Ofschoon zorgvuldig verbeterd, is het boek met overhaasting gedrukt, wat men door eenige typographische bijzonderheden gewaar wordt. Zoo heeft men wel voor de fouten tegen den aard der taal een titel: Vreemde Invloed, maar de titels Gallicismen en Provincialismen ontbreken; daarbij zijn de titels Germanismen en Anglicismen, alsook de titels voor de twee soorten van Provincialismen (Woordvormen en Woordenschat) in dezelfde type gezet als de hoofdtitel: Vreemde invloed.

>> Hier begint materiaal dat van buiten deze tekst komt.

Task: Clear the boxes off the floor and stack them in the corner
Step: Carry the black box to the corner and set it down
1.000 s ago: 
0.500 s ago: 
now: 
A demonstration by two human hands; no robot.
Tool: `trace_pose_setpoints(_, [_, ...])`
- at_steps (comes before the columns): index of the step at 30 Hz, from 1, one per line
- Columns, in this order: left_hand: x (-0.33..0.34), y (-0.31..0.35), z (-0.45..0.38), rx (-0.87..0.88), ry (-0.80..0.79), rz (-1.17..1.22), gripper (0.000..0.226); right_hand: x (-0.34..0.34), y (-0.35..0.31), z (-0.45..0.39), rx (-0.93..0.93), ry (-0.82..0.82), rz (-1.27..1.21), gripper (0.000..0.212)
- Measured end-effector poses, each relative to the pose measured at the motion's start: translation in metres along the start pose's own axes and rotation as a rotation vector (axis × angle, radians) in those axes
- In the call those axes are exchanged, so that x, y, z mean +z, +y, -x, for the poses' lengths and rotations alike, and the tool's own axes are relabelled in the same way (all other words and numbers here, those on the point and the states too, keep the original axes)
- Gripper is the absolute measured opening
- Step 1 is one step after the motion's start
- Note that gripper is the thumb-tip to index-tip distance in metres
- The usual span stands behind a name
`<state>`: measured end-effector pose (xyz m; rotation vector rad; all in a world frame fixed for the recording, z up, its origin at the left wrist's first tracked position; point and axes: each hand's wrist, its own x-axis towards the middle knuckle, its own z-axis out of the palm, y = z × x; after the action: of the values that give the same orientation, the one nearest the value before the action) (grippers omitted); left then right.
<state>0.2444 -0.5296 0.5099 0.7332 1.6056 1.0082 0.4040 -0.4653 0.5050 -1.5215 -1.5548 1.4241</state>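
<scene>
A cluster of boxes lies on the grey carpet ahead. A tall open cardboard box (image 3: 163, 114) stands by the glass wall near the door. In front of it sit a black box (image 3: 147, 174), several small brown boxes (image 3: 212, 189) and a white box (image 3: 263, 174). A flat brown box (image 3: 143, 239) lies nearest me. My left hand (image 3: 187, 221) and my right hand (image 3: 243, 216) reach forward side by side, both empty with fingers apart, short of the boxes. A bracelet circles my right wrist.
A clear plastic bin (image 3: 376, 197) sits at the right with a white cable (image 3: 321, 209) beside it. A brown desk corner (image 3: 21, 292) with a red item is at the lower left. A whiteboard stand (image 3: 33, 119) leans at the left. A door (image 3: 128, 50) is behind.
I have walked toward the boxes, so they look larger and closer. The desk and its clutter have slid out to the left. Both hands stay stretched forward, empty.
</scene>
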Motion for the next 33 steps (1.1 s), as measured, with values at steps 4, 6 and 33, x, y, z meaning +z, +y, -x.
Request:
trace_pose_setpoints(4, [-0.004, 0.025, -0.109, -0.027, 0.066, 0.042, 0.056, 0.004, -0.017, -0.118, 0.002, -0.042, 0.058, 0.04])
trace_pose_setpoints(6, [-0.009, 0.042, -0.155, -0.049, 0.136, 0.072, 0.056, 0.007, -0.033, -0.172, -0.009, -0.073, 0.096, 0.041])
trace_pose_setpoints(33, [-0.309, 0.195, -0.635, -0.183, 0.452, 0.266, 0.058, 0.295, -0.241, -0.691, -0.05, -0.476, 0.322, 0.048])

Dit schaadt aan de overzienbaarheid, zooveel te meer daar een tafel ontbreekt; ook raden wij den schrijver aan, nu hij nog het grootste getal exemplaren zijner oplage bij de hand heeft, er een zorgvuldig opgemaakte systematische tafel bij te doen. Voor het naslaan geeft het volledig alphabetisch register alle hulp.

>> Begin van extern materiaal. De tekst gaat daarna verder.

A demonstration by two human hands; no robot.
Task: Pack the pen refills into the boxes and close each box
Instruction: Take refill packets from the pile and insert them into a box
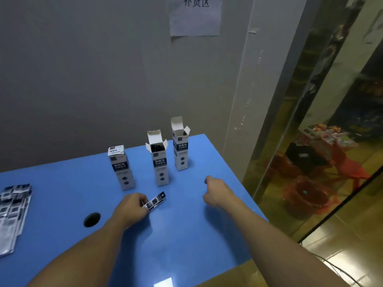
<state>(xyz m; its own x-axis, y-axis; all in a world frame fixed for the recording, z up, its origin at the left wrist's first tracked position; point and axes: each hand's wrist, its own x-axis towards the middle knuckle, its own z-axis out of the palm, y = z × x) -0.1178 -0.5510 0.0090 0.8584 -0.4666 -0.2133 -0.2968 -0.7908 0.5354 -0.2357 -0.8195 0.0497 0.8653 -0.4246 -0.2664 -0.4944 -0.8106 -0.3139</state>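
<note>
On the blue tabletop (186,235) three boxes stand upright in a row: the left box (121,167) is closed, while the middle box (158,159) and the far box (180,146) have their flaps up. The left hand (131,208) has its grip pinched on a refill pack (154,200) just in front of the middle box; the right hand (214,192) hovers nearby with fingers curled on nothing. More refills lie in a pile (14,210) at the left edge. The tall boxes look easy to tip, so a pack catching a side flap or pushed in at an angle could topple one, and with no hand steadying it the dark contents could spill
</note>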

Wij hebben dus hier een boek dat een handboek moet worden voor allen Vlaming, die er prijs op stelt zijn taal zuiver
| |
| |
te gebruiken. Want dát moet toch eindelijk ook eens voor ons waar worden, dat ons ideaal, evenals voor alle beschaafden, moet zijn onze taal te spreken en te schrijven zuiver van alle ‘-ismen’, voornamelijk provincialismen. Doch, men wachte zich tevens voor een overdrijving of een uitsluiting, die er ons toe zou brengen een man alle waarde te ontzeggen omdat hij een gebrekkige taal spreekt, of hem een brevet van alwetendheid te verleenen omdat hij goed zijn Nederlandsch kent. Dat weze dus ons ideaal, maar niet ons eenig ideaal!
J. Vercoullie.
| |
Essai de philologie musicale. Études d'histoire et d'esthétique comparées sur la musique à travers les âges par Paul d'Acosta. Gent: A. Siffer, 1896, 136 blz. 8o.
Om te begrijpen wat de schrijver ons geven wilde, wete men dat hij philologie in de Engelsche beteekenis van taalkunde gebruikt en deze benaming op zijne muzicale studiën heeft toegepast, omdat hij de geschiedenis en de ontwikkeling der tonen en der toonkunde heeft trachten te schetsen zooals de taalkunde dat doet voor de klanken en de woorden. Paul d'Acosta, eigenlijk notaris Van der Slooten, reeds als componist aan het publiek onzer schouwburgen bekend, heeft zich gewaagd aan de geschiedenis en de philosophie van zijn kunst. Zijn bestek liet hem slechts vluchtige beschouwingen toe, die dilkwijls niet overeenkomen met de resultaten van Gevaert en andere meesters. Het boek sluit met een twaalftal zangwijzen, waarvan de notatie ook niet de algemeene instemming zal wegdragen. Men heeft toch nooit gezongen: Wéest wellékom Émmanúel. O lang vérwachté meegézel, enz. Toch heeft het boek het belang van alle schrift waar een kunstenaar over zijn kunst handelt.
J.V.
| |
Dit zijn Vlaamsche wondersprookjes, het volk naverteld door Pol de Mont en Alfons De Cock. - Gent: A. Siffer, uitgever, 1896.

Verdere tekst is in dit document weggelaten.